SHOPPING STINKS!!!

My wife asked me if I wanted to go shopping today. HA! The answer was a very loud NOOO!!! Who in their right mind would go shopping the Saturday before Christmas? Undoubtedly my goofy wife. I mean the idiots are out in full force today, wrecks happening, people fighting over stupid things that they will throw away before next Christmas, it's ridiculous. What ever happened to shopping ahead of time, you know NOT PROCRASTINATING!!!! I really don't understand why anyone would face that mob today. UGH!!! I guess I'm just a guy and I think like a guy but shopping is really dumb and confusing. I mean really, your wife gives you mixed signals on what to buy her like for instance; This year my wife told me, "I really don't need or want anything." HA!! It's a LIE! If on Christmas morning we all opened presents but her, I'm pretty sure I would be kicked out and cut off for the entire 2008 season. Why do women do that? I gave her a list, I mean the least she could do is say "Well, I can't think of anything this year so why don't you get me something you would like me to have." Now that would open a variety of options for me, like maxing out my Angel card at Victoria Secret's (yes I have an Angels card, it's something every married man should have!). But instead I'm left wondering aimlessly from store to store, looking for the perfect gift that she didn't ask for!!! But tell me, what's a guy to do?
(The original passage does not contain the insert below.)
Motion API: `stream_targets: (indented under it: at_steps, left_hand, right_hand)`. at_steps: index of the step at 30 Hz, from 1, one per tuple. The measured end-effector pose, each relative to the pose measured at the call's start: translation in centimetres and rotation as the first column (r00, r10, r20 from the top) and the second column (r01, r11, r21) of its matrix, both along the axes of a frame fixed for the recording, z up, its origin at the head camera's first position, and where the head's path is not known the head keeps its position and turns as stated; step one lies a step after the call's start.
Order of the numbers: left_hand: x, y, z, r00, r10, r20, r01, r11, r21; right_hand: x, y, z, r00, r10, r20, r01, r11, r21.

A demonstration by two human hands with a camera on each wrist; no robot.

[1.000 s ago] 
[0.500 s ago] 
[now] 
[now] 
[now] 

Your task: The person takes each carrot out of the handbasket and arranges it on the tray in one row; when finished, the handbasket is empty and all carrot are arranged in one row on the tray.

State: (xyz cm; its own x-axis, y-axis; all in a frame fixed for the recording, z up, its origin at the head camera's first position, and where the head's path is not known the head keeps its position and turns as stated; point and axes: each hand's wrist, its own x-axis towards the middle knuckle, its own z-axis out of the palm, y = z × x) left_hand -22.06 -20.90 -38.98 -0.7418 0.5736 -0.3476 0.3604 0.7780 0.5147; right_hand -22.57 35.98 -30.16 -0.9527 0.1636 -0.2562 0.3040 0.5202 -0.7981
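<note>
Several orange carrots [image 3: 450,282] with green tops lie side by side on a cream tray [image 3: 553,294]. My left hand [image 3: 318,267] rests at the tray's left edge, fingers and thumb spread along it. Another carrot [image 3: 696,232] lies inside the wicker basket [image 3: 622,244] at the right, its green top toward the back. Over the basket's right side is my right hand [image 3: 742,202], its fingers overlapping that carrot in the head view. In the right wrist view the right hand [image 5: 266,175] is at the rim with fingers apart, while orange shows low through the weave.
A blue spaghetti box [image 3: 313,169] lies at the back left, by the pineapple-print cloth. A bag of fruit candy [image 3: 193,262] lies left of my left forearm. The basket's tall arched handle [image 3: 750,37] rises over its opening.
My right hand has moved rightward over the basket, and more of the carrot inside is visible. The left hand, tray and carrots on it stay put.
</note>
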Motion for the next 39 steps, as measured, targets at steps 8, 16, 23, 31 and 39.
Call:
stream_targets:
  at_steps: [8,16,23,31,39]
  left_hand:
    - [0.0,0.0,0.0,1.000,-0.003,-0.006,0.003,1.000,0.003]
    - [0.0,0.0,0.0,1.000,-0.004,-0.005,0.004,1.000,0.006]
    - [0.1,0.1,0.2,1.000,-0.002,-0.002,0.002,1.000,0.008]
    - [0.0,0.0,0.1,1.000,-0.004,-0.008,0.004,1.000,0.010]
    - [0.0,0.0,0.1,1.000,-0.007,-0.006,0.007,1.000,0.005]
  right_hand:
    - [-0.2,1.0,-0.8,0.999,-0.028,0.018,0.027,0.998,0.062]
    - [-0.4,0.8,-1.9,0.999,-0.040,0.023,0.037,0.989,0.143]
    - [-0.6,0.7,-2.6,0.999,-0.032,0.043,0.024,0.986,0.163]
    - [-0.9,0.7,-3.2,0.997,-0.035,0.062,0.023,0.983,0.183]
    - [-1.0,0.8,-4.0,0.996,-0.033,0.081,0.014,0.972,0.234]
HUH?? And that my fellow readers is all I have to say about that!

Finally!!!

School is over for the semester!!!!! I am so glad. This has been one of the most challenging semesters of school I have had. I believe in total I wrote over 100 pages this semester and read (well didn't read but tested over) 4 books. It's all done now though and with a 4.0 I might add :) Now it's time to focus on the HOLIDAYS! I have 8 days til Christmas and nothing for my wife, mom, grandma, etc, etc..... I know I should be trying to find something but nothing has occurred to me yet. Besides it's my first official day of the Christmas break and I have to get stuff ready for Tamara's Party tonight (@ Chuck E. Cheese, UGHH!!!) so I think the shopping can wait for one more day. Besides men shouldn't shop! Pastor said yesterday a study was done on men aged 22-70 that were going holiday shopping. During the actual shopping experience their heart rate stayed at the level of a fighter pilots in action. Women of the same age experienced no rate change. I find this to be the truth, I hate shopping. Pam always checks my pockets before we leave the house to go shopping to make sure I am not caring a gun (I swear I would use it.) Anyway today I will rest, at least until noon and then I have to start getting stuff ready for the above mentioned party. That leaves me just one hour, so gotta run, BYE!!!

Capturing The Moment

Have you ever thought in your life, "What if I missed my chance?" What if that once in a life time opportunity came by and you did nothing? What if you are in that moment now and are afraid to move on it? Most of all what if every moment is one of those moments? This is what I struggle with all the time. I love my wife and I love my children with all my heart. I feel they are my greatest accomplishment. However, in order for me to be fulfilled, to feel like my life is worth something I need to find that "something," I was made to do. I feel like everyone was put on earth for a purpose, I'm ready to know what mine is. What if I have already missed my opportunity? What if because of fear, I failed to move? What happens if that moment never comes around again, then what? I pray all the time for God to give me direction and show me where I should be, and I sit and I wait. I continue going to school although I'm not sure that is the right path. I continue to work on golf, although I'm not always sure about that either. I want to have passion for something, I want to be great and leave a mark on this world. I'm just afraid I might have missed the opportunities that would have already set me on that path. For the longest time, my biggest fear has been failure. I do not want to let anyone down. Yet I'm afraid to truly go or do what I need to do I may have to let some people down, and I hate the thought of that. I'm tired of wondering, I'm tired of feeling like I have no purpose. I'm ready for a change yet I don't know where to start. Everyday, I like to read the first lines to one of my favorite songs. Most of you probably haven't heard the song, but the lines are: "Look, if you had one shot, one opportunity to seize everything you ever wanted-One moment, Would you capture it or just let it slip?" I don't know where I'm going or what my life is destined for but I know I want to be ready to capture my moment when it comes around, I'm just not to sure if I know how.

HAPPY BIRTHDAY PAM!!

My smart, beautiful, caring, sexy wife turned 21 today, YEAH!!! Like a fine wine she just keeps getting better with age :) Happy Birthday Baby I love you with all my heart, you are more than I could have ever asked for in a wife, friend and mother. I hope you have an awesome birthday, you deserve it.

I LOVE YOU!!!!

If you see my brain...

I had two exams last week, I wrote a 14 page paper today, I have an exam Thursday and two 5 page papers due Friday. Next Tuesday I have two final exams and next Thursday I have one final. If anyone happens to see my brain would you please tell it I miss it and I promise that finals are almost over! AAAAAHHHHHHH!!!!!!!